THE TASK ▸ All lines at or after the one containing "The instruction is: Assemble", up to the last line of the material, must be repeated exactly, and no others.

AVAILABLE DATA ▸
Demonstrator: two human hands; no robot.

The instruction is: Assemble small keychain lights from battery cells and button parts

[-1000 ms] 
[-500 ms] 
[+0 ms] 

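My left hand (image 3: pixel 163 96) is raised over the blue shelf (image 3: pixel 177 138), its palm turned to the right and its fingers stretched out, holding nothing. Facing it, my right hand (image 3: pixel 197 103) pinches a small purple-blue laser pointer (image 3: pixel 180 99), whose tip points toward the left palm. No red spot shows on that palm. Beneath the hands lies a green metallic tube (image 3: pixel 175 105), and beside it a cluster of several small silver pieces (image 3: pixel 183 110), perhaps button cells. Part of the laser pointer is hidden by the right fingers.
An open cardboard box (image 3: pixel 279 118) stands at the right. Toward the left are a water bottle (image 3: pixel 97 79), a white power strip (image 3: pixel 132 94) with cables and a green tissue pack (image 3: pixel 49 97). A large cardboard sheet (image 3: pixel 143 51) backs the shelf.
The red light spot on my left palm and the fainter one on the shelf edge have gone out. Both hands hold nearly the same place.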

RESPONSE ▸
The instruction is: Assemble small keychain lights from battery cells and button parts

[-1000 ms] 
[-500 ms] 
[+0 ms] 

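My left hand (image 3: pixel 163 96) is raised over the blue shelf (image 3: pixel 177 138), its palm turned to the right and its fingers stretched out, holding nothing. Facing it, my right hand (image 3: pixel 197 103) pinches a small purple-blue laser pointer (image 3: pixel 180 99), whose tip points toward the left palm. No red spot shows on that palm. Beneath the hands lies a green metallic tube (image 3: pixel 175 105), and beside it a cluster of several small silver pieces (image 3: pixel 183 110), perhaps button cells. Part of the laser pointer is hidden by the right fingers.
An open cardboard box (image 3: pixel 279 118) stands at the right. Toward the left are a water bottle (image 3: pixel 97 79), a white power strip (image 3: pixel 132 94) with cables and a green tissue pack (image 3: pixel 49 97). A large cardboard sheet (image 3: pixel 143 51) backs the shelf.
The red light spot on my left palm and the fainter one on the shelf edge have gone out. Both hands hold nearly the same place.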

The answer is now complete.